Introduction: Anaerobic Threshold (AT) is often expressed as a percentage of VO2 max (50% - 60% for the general population, 75% and above for athletes). The higher the AT, the higher intensity the athlete can sustain without producing lactic acid. Therefore, AT is a better predictor of performance than VO2 max in elite athletes. AT is often expressed as the heart rate at the ventilatory breakpoint. The heart rate at the AT can then be utilized in designing training and interval programs for athletes. Purpose: The purpose of this study was to determine the exercise effect on anaerobic threshold from the VO2 max. Methods: Eight non-athlete subjects (age 23.25±2.55 yrs, height 177.79±9.9 cm, weight 81.36±11.13 kg) of the University of Texas at Arlington volunteered to participate in this study. Each subject had their weight, height and age for entry into a metabolic cart and on a data sheet. Each subject was outfitted with the headgear, mouthpiece and nose clip. Each subject sat at rest for five minutes to collect metabolic resting data. Next, each subject performed a graded exercise test on the treadmill with increasing speed and elevation until exhaustion. During each test heart rate (HR) and rate of perceived exertion (RPE) were recorded along with the maximal values measured by the metabolic cart, relative maximal oxygen consumption (VO2max) and minute ventilation (VE). At the end of the exercise data was collected. Results: Multiple categories were measured. The average maximal values: VO2 L/min (3.39±.9), VO2 ml/kg/min (41.41±8.58), VE L/min (94.35±25.2), RQ (1.04±.18), Q L/m (23.67±5.0), SV ml/bt (125.75±25.26), a-vO2 vol% (14.1±.99), HR (187.4±14.38), SBP (175±17.5), DBP (72.5±16.2), RPE (16.62±1.6). Conclusion: The results of this study indicated that there are some significant differences found within our population sample in terms of overall cardiovascular conditioning.
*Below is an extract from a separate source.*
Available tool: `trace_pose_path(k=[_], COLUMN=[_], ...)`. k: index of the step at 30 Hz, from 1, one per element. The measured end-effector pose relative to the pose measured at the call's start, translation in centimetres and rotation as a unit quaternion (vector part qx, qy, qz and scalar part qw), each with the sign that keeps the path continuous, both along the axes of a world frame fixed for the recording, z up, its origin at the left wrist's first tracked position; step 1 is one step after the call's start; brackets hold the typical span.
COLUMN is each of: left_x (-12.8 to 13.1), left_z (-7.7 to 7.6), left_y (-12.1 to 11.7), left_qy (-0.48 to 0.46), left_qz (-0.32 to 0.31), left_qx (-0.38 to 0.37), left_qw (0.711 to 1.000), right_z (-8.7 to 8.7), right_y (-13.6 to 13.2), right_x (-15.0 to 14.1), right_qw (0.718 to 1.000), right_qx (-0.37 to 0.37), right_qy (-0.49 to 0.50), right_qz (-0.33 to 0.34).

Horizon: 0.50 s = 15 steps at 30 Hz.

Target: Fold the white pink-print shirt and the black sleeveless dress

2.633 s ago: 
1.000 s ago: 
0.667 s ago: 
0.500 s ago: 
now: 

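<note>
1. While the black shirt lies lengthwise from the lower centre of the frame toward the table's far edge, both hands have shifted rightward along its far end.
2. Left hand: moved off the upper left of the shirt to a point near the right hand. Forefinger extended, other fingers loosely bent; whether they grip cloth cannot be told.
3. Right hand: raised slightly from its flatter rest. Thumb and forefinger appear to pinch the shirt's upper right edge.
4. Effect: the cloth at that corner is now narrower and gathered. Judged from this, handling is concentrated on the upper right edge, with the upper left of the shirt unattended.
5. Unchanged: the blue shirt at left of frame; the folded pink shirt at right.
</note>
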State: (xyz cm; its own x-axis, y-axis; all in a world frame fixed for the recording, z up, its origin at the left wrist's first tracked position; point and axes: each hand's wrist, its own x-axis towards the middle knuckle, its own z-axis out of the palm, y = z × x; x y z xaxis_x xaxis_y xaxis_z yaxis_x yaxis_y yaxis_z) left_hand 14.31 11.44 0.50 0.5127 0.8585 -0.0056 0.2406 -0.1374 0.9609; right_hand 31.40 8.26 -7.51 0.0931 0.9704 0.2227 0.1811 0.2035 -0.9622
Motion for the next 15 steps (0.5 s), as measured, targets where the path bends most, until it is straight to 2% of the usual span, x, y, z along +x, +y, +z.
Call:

It is likely there were some significant differences in the subjects’ levels of conditioning before having begun the exercise. We can predict data in the measured categories will be closer to the high end of average or nearing “elite” levels of performance in subjects with more training experience compared to subjects who entered the study with a lack of conditioning. The AT and VO2 max will be achieved more rapidly in the less conditioned subjects.